### Instructions for the task
Unless it is a picture, every line from the start of the entries through the line with "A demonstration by" must be retyped exactly.

(Dataset excerpts)
********

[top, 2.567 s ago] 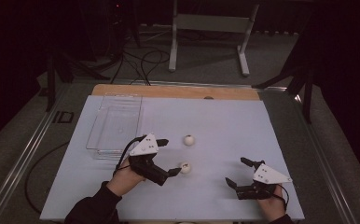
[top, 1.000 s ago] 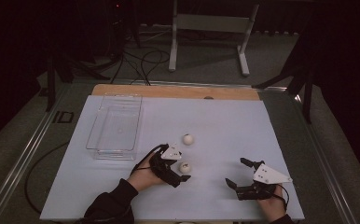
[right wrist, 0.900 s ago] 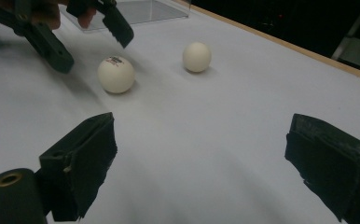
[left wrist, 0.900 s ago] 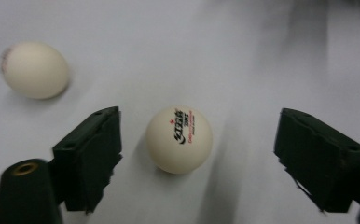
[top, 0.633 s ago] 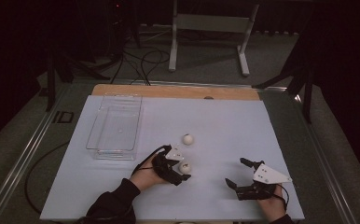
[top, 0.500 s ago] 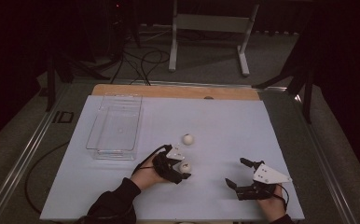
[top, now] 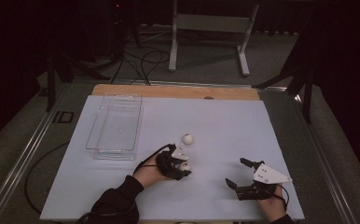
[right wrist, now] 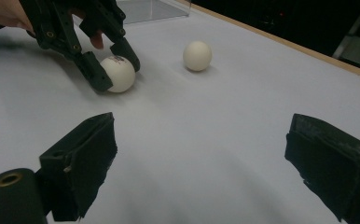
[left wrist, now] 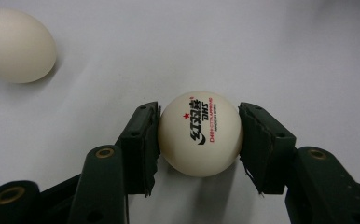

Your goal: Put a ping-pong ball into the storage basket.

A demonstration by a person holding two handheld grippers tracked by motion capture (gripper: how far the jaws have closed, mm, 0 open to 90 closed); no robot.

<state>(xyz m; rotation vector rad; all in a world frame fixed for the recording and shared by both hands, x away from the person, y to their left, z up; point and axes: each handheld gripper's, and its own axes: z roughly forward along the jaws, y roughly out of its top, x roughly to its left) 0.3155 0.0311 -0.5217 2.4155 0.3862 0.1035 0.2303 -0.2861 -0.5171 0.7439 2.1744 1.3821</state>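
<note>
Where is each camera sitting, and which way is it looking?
High view: sits above the person's side, looking forward and down on the white table; both forearms, the left gripper and right gripper show.
Left gripper view: rides on the left gripper, looking along its jaws, which press on the printed ball.
Right gripper view: rides on the right gripper, looking low across the table between its open jaws.
Shared: all three show the printed ball and the plain ball.

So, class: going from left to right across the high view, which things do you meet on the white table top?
Clear plastic tray → left gripper shut on the printed ball → right gripper, jaws open.
</note>
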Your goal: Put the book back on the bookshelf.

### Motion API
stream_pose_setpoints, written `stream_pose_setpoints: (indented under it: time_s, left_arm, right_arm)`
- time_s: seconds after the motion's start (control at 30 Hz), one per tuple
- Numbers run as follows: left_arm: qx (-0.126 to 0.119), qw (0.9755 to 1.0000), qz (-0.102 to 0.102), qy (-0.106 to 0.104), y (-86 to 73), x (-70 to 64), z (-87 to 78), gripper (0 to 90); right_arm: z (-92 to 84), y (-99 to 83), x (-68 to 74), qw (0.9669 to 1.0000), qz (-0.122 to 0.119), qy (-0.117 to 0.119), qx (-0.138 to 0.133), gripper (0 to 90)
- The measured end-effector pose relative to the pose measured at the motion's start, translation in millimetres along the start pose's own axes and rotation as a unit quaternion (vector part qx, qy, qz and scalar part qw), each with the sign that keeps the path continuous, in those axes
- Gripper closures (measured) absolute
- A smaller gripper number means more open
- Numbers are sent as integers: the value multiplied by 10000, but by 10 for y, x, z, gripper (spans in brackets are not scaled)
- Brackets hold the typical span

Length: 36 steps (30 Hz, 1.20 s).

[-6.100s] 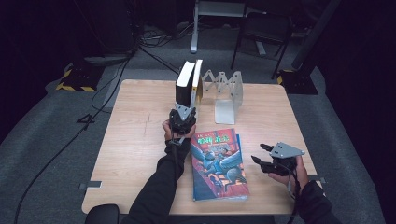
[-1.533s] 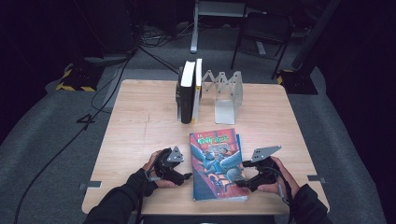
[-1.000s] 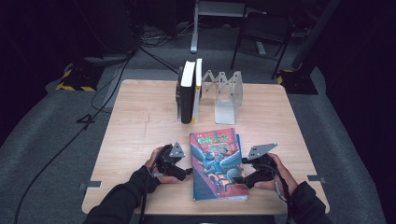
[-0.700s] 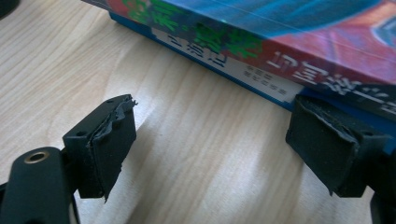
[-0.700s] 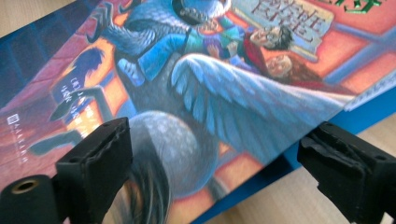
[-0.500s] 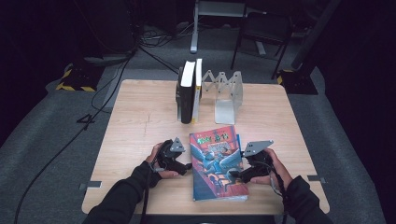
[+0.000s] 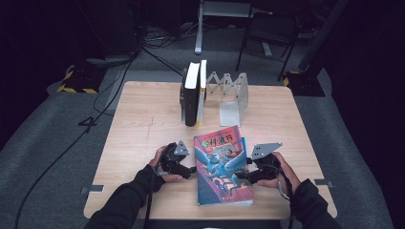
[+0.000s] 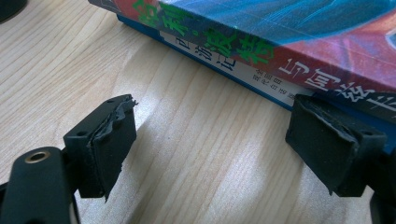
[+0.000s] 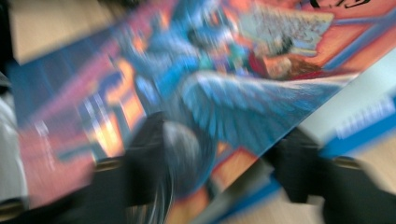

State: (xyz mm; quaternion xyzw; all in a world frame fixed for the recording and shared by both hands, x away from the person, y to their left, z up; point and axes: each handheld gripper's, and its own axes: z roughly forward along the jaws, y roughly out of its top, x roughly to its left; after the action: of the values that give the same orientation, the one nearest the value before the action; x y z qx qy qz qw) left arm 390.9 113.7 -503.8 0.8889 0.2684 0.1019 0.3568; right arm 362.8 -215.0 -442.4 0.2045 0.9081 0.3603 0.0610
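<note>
Right tool closing on the top book's edge

Since a second ago I have brought the right tool (image 7: 249, 174) in against the right edge of the colourful paperback (image 7: 222, 164), the upper of two books stacked flat on the tabletop (image 7: 143, 119) near me, and its jaws have just been closing with that cover between them; the right gripper view is too blurred to tell me whether the pads press yet. My left tool (image 8: 212, 135) sits beside the stack's spine with its jaws apart, nothing between them but bare wood. I judge I am starting to lift this book toward the upright books (image 7: 193, 98) in the bookend rack (image 7: 234, 98).
</note>
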Motion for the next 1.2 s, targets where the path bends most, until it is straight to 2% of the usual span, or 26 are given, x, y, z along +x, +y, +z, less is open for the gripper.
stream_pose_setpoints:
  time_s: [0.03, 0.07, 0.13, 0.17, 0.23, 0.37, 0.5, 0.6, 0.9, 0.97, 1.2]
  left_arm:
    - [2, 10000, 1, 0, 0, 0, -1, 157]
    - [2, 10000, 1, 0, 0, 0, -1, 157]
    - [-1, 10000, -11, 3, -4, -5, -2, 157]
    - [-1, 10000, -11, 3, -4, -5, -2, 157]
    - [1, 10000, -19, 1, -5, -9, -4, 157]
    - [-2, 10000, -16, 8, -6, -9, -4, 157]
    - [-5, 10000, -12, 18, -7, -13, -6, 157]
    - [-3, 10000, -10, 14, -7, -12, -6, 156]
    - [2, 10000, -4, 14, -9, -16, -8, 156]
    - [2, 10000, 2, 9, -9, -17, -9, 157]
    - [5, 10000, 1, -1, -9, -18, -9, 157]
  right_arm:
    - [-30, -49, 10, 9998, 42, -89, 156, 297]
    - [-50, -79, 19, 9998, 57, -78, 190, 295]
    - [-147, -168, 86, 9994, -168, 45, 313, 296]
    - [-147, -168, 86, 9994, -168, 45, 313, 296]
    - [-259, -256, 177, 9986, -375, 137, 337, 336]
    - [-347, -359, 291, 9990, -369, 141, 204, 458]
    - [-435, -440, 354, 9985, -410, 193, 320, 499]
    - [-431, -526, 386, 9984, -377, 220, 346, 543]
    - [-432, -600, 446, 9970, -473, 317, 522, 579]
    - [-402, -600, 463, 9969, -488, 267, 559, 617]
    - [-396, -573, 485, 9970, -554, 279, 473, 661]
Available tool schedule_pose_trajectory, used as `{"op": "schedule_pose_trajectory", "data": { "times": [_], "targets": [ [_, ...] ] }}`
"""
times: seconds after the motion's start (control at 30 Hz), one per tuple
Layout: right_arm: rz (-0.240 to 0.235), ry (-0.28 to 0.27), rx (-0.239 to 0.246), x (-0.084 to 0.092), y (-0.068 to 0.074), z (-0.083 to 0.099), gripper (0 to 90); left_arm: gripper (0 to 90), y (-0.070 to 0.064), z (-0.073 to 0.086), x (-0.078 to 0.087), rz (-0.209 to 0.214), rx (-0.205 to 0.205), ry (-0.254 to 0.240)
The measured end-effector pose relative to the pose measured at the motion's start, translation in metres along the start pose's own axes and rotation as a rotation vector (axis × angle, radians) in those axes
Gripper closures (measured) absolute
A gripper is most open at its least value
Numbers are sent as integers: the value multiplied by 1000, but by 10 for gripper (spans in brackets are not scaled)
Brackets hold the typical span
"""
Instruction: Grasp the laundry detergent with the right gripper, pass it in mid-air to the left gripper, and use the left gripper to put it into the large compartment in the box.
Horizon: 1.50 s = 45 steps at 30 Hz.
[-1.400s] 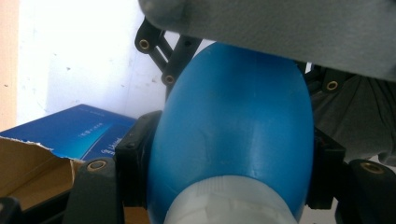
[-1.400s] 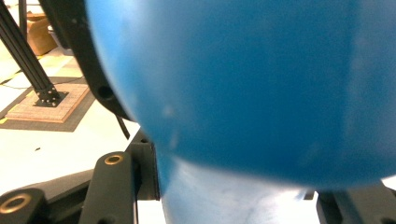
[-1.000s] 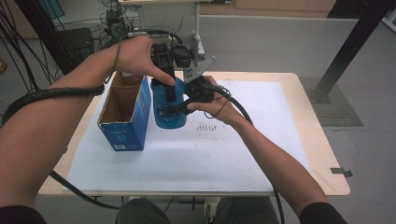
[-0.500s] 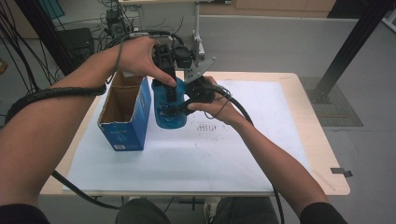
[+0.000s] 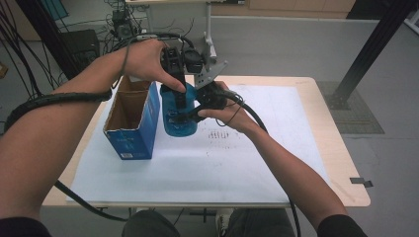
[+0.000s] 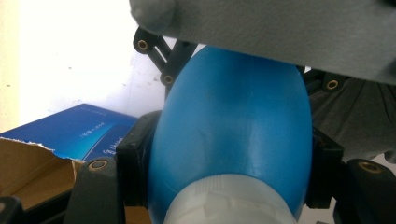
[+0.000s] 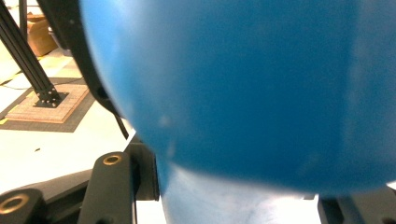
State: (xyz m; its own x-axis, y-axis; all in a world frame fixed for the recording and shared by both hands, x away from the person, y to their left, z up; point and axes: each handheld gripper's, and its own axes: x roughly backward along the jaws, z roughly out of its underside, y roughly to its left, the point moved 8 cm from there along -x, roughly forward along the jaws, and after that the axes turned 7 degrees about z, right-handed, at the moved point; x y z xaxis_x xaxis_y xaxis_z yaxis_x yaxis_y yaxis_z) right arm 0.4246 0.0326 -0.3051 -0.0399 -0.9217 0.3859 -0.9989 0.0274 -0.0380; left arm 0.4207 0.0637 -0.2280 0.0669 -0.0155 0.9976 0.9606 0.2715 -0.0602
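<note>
A blue plastic bottle [image 5: 178, 124] with a white cap [image 6: 229, 201] stands upright on the white sheet, right beside an open blue cardboard box [image 5: 129, 118]. My left gripper [image 5: 181, 98] comes down from above and is shut on the bottle [image 6: 233, 116] near its cap end, one black jaw pressed on each side. My right gripper [image 5: 190, 114] reaches in from the right and is shut on the bottle's body [image 7: 257, 84], which bulges over its jaws in the right gripper view. The box [image 6: 65, 137] lies just left of the bottle in the left gripper view.
A white paper sheet [image 5: 267, 158] covers most of the wooden table [image 5: 341, 163], with faint pencil marks right of the bottle. A black frame post [image 5: 365, 54] stands beyond the table's right corner. Cables trail from both grippers along the forearms.
</note>
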Motion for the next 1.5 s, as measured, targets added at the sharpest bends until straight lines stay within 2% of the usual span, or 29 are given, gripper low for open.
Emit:
{"op": "schedule_pose_trajectory", "data": {
  "times": [0.93, 1.5],
  "targets": [
    [-2, 1, -13, -1, -1, 1, 425, 358, 1, 0, -1, 4, 4, -1],
    [1, 9, -11, 1, -2, 2, 423, 360, 1, -2, 0, 6, 0, 15]
  ]
}}
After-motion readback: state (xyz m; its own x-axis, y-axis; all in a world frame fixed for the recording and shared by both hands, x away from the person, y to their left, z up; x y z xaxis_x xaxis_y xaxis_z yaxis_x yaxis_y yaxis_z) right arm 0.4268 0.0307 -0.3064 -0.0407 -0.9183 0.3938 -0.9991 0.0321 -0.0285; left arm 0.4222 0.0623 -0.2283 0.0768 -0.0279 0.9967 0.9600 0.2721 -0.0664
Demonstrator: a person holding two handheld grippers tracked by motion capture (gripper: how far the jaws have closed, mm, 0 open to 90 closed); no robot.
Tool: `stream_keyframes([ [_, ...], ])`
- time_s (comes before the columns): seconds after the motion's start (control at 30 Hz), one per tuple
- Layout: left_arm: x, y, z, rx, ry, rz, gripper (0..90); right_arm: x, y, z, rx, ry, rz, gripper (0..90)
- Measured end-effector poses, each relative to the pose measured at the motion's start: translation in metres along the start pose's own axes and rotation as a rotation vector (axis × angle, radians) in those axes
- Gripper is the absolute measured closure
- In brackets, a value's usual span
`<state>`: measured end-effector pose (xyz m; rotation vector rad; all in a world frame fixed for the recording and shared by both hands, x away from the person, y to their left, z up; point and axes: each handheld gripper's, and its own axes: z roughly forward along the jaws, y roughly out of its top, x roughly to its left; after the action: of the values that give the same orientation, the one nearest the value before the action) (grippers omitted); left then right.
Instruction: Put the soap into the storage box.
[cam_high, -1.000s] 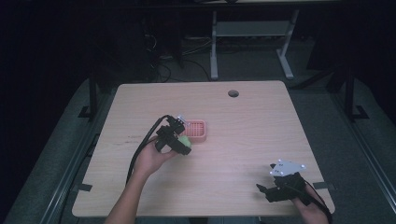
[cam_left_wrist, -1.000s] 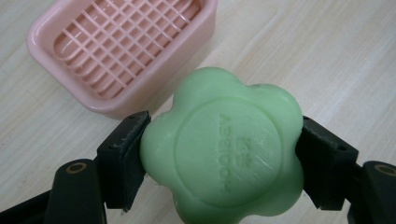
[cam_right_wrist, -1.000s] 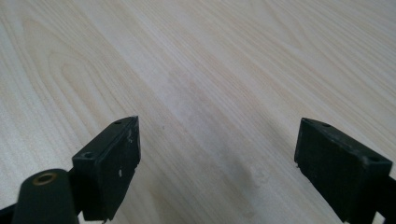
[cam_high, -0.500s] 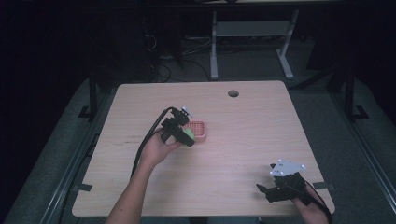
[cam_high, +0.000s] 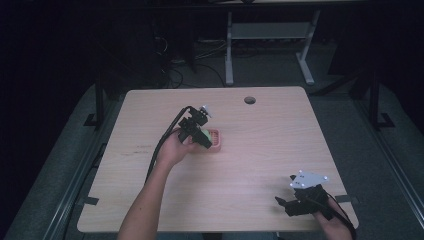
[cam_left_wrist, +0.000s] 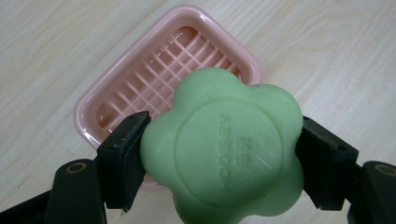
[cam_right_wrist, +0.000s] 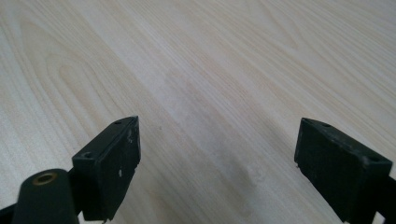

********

### Expected output
[top, 2.567 s ago] 
[top, 1.000 s ago] 
[right wrist, 0.900 s ago] 
[left wrist, 0.900 s ago] 
[top, 0.633 s ago] 
[top, 0.500 s ago] 
[top, now] 
[right wrist, now] 
[left wrist, now] 

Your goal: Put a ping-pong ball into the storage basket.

A demonstration by a person holding two handheld grippers tracked by motion capture (gripper: how far the jaws have closed, mm, 0 open to 90 closed); no robot.

The exercise is done, with nothing left to add.